Antigamente havia grupos que se digladiavam por conta dos dicionários. Lembro, por exemplo, dos ferrenhos defensores do Houaiss, dos ferozes soldados do Aurélio e dos gloriosos guerreiros do Caldas Aulete.
Quando se encontravam em frente a bibliotecas, eram inevitáveis as escaramuças, com uns disparando adjetivos nos outros. Os mais exaltados chegavam a lançar marcadores de páginas em seus desafetos, e nem preciso citar a famosa Batalha dos Enforcados, quando aurelistas e houaissistas travaram um lendário duelo de jogo de forca (os dois grupos dizem que venceram a contenda).
Acho que hoje em dia estas facções já não são tão fanáticas. Talvez nem existam mais, ou apenas se encontrem em porões escuros, iluminados por tochas, nos quais eles entram cobertos por capuzes negros.
Sim, a coisa está bem mais simples. Imagino que, hoje, ao se deparar com “enxebre”, o leitor apenas digite a palavra no computador e leia a primeira definição que aparecer. Em geral, um tanto pobre, longe de esgotar as possibilidades da palavra. Para mim, por exemplo, apareceu que “enxebre” significa “bruto”, “estúpido”.
Tudo bem, os dicionários internéticos são um tanto palonços, banazolas mesmo, mas são práticos. É bem mais rápido digitar o termo desconhecido do que girar trocentas folhas e procurar a palavra com o dedo.
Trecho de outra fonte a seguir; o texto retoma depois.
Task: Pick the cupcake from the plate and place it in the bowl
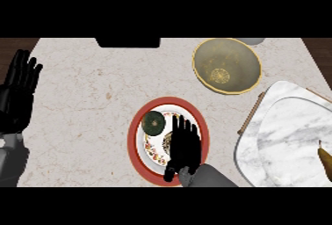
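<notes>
Right hand (183,147) open, fingers straight, over plate (134,136), just beside cupcake (153,122). Left hand (18,88) open, counter (84,110) left edge. Bowl (214,52) near far right corner.

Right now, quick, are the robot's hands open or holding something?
Left hand: open, fingers up, at the counter left edge, holding nothing.
Right hand: open, fingers straight, over the plate beside the cupcake, holding nothing.

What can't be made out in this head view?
Head view only.
- Middle of the plate: covered by the right hand; contact with it cannot be told.
- Yellow item on the marble board: cut off by the right edge.
- Black object at the far side of the counter: cut off at the top.
</notes>
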Robot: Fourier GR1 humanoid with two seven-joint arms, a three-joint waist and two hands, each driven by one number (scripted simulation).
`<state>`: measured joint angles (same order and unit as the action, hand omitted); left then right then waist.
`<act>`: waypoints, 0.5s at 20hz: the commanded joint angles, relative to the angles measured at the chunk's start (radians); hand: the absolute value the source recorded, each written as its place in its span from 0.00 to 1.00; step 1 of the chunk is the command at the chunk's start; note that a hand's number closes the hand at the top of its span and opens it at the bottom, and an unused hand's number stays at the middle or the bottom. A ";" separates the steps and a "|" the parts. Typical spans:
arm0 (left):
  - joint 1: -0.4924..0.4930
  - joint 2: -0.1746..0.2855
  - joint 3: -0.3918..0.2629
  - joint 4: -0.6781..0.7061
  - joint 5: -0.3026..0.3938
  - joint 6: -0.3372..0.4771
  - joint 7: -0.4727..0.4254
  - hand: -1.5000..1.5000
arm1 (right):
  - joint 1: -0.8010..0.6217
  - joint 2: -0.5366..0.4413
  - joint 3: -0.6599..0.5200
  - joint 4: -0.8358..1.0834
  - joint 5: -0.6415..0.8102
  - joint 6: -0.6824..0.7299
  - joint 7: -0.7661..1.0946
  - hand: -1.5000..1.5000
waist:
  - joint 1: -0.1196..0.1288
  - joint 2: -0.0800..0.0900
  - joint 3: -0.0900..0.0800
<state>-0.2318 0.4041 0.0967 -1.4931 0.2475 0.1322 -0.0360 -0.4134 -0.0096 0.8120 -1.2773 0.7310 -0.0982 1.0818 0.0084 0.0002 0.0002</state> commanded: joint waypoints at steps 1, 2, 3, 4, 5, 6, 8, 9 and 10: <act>-0.006 -0.009 0.017 0.047 -0.004 -0.027 -0.041 0.50 | -0.028 0.009 -0.032 0.082 -0.038 -0.048 0.073 0.00 | -0.001 0.002 0.000; 0.006 -0.029 -0.005 -0.003 -0.018 -0.012 -0.008 0.50 | -0.028 0.009 -0.043 0.117 -0.030 -0.061 0.016 0.00 | -0.001 0.001 0.000; -0.045 -0.021 0.019 0.093 -0.028 -0.020 -0.056 0.50 | 0.003 0.009 -0.083 0.133 0.009 -0.044 -0.043 0.00 | -0.010 0.002 0.000; -0.035 -0.011 0.017 0.018 -0.027 -0.008 0.019 0.50 | 0.044 0.009 0.030 0.028 0.044 -0.060 0.084 0.00 | -0.007 -0.001 0.000; 0.005 0.023 0.069 0.042 0.033 -0.098 -0.038 0.50 | 0.046 0.009 -0.014 0.143 0.058 -0.118 -0.066 1.00 | -0.003 0.000 0.000; 0.025 -0.031 0.022 0.004 -0.045 -0.011 -0.042 0.50 | 0.032 0.005 -0.068 0.139 0.088 -0.109 -0.126 1.00 | -0.005 0.000 0.000; -0.026 -0.036 0.021 0.011 -0.032 -0.012 0.032 0.50 | 0.008 0.009 -0.035 0.122 0.105 -0.128 -0.093 1.00 | -0.006 0.000 0.000; -0.031 -0.001 0.053 0.020 -0.012 -0.061 0.024 0.50 | 0.044 0.009 -0.053 0.062 0.148 -0.085 -0.082 1.00 | -0.009 -0.001 0.000; 0.003 -0.046 0.044 0.038 -0.042 -0.036 -0.045 0.50 | 0.020 0.010 -0.064 0.106 0.137 -0.102 -0.109 1.00 | -0.006 0.000 0.000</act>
<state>-0.2403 0.3815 0.1287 -1.4678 0.2230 0.1006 -0.0509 -0.3972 0.0003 0.7655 -1.2057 0.8108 -0.1703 0.9956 0.0031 -0.0064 -0.0004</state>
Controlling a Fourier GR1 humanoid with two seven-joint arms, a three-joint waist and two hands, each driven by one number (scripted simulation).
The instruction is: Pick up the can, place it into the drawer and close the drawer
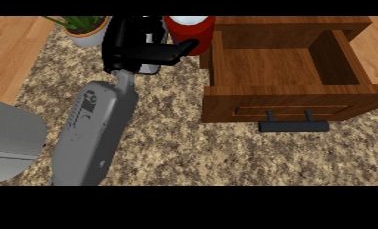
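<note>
1. The can (199, 35), red with a pale top, stands upright at the upper centre of the frame on the speckled stone counter (207, 153).
2. It is outside the drawer (280, 107), just beside the left wall of the wooden unit.
3. The drawer is pulled open toward the lower edge of the frame. Its wooden floor shows at the upper right, and its dark bar handle (293, 124) sticks out from the front panel.
4. The left hand (136, 43) sits at the upper centre-left, right next to the can. Its grey forearm runs down to the lower left of the frame.
5. The hand is spread, not closed round anything. The thumb (177, 50) reaches out to the right, with its tip over the can's lower left side. It seems to touch the can, though the angle leaves that unsure.
6. A potted plant (85, 29) in a pale pot stands in the upper left, just beside the hand.
7. A rounded grey shape (18, 140) lies at the left edge; what it is cannot be told.
</note>
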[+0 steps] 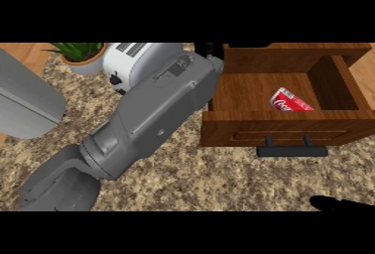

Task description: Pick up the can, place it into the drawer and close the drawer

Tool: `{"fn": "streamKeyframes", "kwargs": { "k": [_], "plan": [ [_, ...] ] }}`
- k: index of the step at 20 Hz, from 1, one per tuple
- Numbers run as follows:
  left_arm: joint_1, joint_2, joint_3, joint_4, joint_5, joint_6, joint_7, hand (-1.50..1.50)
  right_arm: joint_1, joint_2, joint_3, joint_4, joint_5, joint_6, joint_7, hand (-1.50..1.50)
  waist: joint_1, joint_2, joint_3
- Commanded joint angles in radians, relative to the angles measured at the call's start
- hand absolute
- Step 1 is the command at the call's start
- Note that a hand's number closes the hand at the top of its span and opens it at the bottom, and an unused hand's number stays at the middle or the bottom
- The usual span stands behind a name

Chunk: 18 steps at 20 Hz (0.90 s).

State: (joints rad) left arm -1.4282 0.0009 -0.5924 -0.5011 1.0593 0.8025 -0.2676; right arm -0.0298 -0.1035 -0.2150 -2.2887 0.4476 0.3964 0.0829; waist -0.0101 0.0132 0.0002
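red cylindrical soda can (291, 99): lying on its side inside open brown wooden drawer (242, 130), right of middle | black left hand (207, 49): at drawer's back-left corner, mostly hidden, open or closed cannot tell | black right hand (336, 203): lower-right edge, cannot tell

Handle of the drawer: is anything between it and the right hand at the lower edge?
Nothing visible. Only bare counter lies between the right hand and the handle. The can already lies inside the open drawer. The left forearm lies beside its left wall, not in front.
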Motion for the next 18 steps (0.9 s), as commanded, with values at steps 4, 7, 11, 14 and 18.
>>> {"fn": "streamKeyframes", "kwargs": {
  "k": [4,7,11,14,18],
  "plan": [
    [0.028,0.016,0.003,-0.021,-0.045,0.006,0.031,-1.50,-0.166,0.011,0.154,0.251,0.304,-0.164,-0.073,-1.50,0.033,-0.010,0.000],
    [0.019,0.044,0.019,-0.028,-0.050,-0.005,0.060,-1.50,-0.248,-0.046,0.167,0.370,0.372,-0.166,-0.090,-1.50,0.032,-0.009,0.000],
    [0.035,0.091,0.007,-0.063,-0.077,-0.019,0.102,-1.50,-0.301,-0.030,0.243,0.555,0.488,-0.263,-0.152,-1.50,0.040,-0.008,0.000],
    [0.110,0.081,0.014,-0.106,-0.098,0.002,0.064,-1.50,-0.382,-0.053,0.255,0.642,0.530,-0.269,-0.159,-1.50,0.036,-0.011,0.000],
    [0.073,0.134,-0.014,-0.153,-0.123,0.040,0.155,-1.50,-0.450,-0.068,0.292,0.840,0.656,-0.341,-0.165,-1.50,0.050,-0.012,0.000]
  ]
}}
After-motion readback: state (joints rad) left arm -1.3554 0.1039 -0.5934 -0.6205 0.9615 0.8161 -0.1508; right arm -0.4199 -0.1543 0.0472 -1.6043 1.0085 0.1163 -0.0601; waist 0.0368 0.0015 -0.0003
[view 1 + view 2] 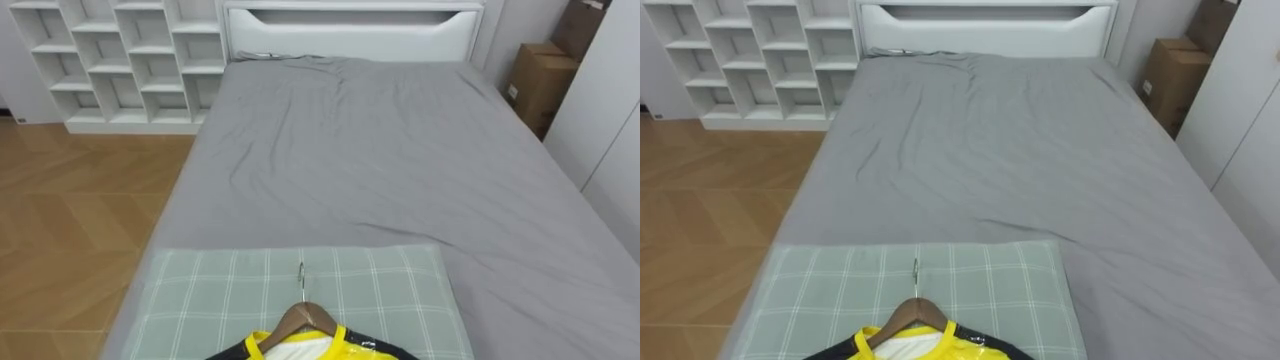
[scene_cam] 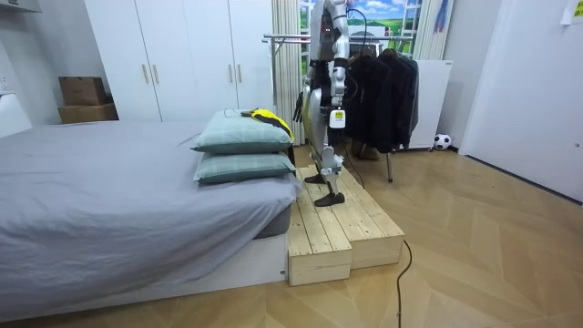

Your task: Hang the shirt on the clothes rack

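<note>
Shirt (image 1: 300, 348), yellow, is lying on its hanger (image 1: 303, 316) across the pillow (image 1: 200, 290) at six o'clock in my eye views. Left hand (image 2: 338, 114) is hanging at the robot's side; its grip I cannot tell.

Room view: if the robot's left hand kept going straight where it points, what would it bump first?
Probably the wooden platform under the robot: the left hand hangs at its side, pointing down, though depth is unclear.

I see home bedroom: grey bed (image 1: 380, 160), white headboard (image 1: 350, 25), stacked pillows (image 2: 241, 137), wardrobes (image 2: 182, 55), cube shelving (image 1: 120, 60), clothes rack (image 2: 383, 87).
</note>
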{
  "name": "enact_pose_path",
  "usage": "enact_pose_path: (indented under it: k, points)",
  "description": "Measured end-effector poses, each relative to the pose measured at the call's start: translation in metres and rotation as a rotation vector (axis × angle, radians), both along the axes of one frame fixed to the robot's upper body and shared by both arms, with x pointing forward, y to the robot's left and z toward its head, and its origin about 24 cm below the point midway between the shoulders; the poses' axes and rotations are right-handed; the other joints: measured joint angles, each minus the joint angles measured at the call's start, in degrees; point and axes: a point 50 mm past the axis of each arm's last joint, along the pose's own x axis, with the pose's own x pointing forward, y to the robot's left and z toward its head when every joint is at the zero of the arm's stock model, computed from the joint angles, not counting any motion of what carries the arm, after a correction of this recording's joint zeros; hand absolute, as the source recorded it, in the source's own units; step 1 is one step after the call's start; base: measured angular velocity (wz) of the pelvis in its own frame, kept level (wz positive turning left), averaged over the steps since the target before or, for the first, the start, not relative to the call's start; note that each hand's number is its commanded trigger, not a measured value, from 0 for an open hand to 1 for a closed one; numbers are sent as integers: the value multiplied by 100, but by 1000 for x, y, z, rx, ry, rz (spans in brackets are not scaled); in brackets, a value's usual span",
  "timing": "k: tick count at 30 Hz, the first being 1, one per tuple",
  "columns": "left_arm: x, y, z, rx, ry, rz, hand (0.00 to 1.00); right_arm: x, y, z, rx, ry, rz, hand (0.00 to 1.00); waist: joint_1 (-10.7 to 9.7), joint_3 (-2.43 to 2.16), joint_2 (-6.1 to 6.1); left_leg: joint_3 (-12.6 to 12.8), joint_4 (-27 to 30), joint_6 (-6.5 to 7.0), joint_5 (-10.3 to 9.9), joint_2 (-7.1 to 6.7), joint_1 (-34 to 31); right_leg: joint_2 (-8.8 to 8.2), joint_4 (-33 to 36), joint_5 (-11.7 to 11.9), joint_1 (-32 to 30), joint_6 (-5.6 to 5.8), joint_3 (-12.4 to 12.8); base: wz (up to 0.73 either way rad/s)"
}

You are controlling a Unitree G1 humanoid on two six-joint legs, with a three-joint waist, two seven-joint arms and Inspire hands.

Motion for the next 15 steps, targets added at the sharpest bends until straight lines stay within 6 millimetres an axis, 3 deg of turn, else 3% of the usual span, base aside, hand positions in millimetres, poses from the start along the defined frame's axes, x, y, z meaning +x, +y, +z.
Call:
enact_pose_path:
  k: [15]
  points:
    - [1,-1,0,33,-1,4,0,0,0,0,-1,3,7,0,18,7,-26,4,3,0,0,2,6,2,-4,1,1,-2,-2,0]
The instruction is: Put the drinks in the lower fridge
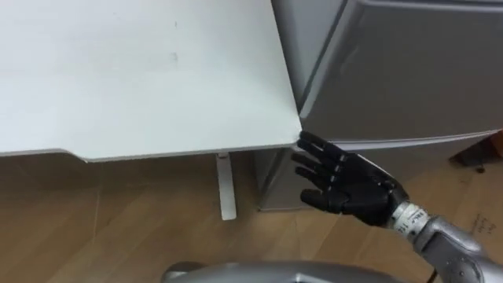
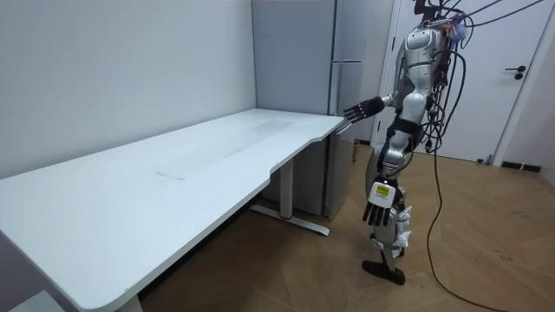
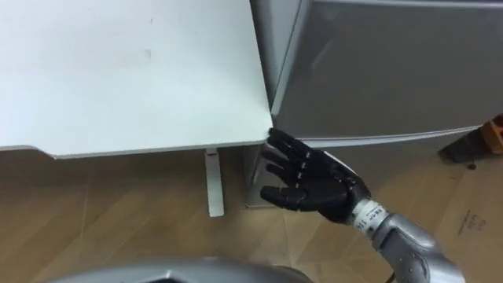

Mas, como já ouvi algumas vezes, a rapidez não basta.
Agora que estou reescrevendo meu primeiro livro, O Chalaça, tive que consultar muitas vezes o meu “pai dos burros” (ele fica ao lado esquerdo do meu computador, do direito fica a garrafa de água). É que, como o narrador escreve na primeira metade do século 19 e tem certos fumos de erudição, às vezes é necessário colocar alguma palavra diferente.
Minha intenção não é torturá-lo nem arrotar conhecimento, mas apenas dar um ar antigo ao texto, conseguir um sentido mais exato e, de quebra, causar uma surpresa no leitor. Ele nem precisa saber direito o que a palavra quer dizer, mas vai compreender pelo sentido da frase.
Confesso que não sou auletista, aurelista, houaissista, michaelista ou priberamista. Tenho um Dicionário de sinónimos da língua portuguesa, de 1949, editado pela Tertúlia Edípica, um grupo charadístico da Sociedade de Geografia de Lisboa. Pensei que valia uma fortuna, mas vi que um foi vendido recentemente por R$ 11,98.
Meu exemplar foi presente de meu avô, quando eu tinha uns dez anos, ou seja, em 1973, e tem uma super libris de couro marrom. Na primeira página está lá seu nome em letra bonita: Edgar Faro Lemos. Logo abaixo, a data da compra: 10/1951.
Só pela assinatura e pela sobrecapa, ele já mereceria meu respeito. Mas, além disso, ele é muito útil. Trata-se de um dicionário de sinônimos purista. Um “zagueiro-zagueiro”, como diria Vanderlei Luxemburgo. Ele não se preocupa em explicar a palavra, em contar sua origem, nem em dizer se é substantivo, verbo ou adjetivo. Apenas enfileira uma fantástica carreira de sinônimos, com palavras belas e estranhas, muitas das quais nunca vi antes.
Para a reescritura de O Chalaça, ele é perfeito. Além de ter um certo sotaque português, é quase contemporâneo ao personagem (ok, exagerei, ou dei uma “espanholada”, como diz o dicionário). Lá, por exemplo, “enxebre” não é apenas “bruto” e “estúpido”, mas também “insípido”, “insulso” e “simples”.
Talvez este seja o segredo dos dicionários: há um para cada utilidade. Se você for escrever algo mais assolhado, precisará de um bem paparrotão. Se for uma escrita mais papalva, basta-lhe um enxebre.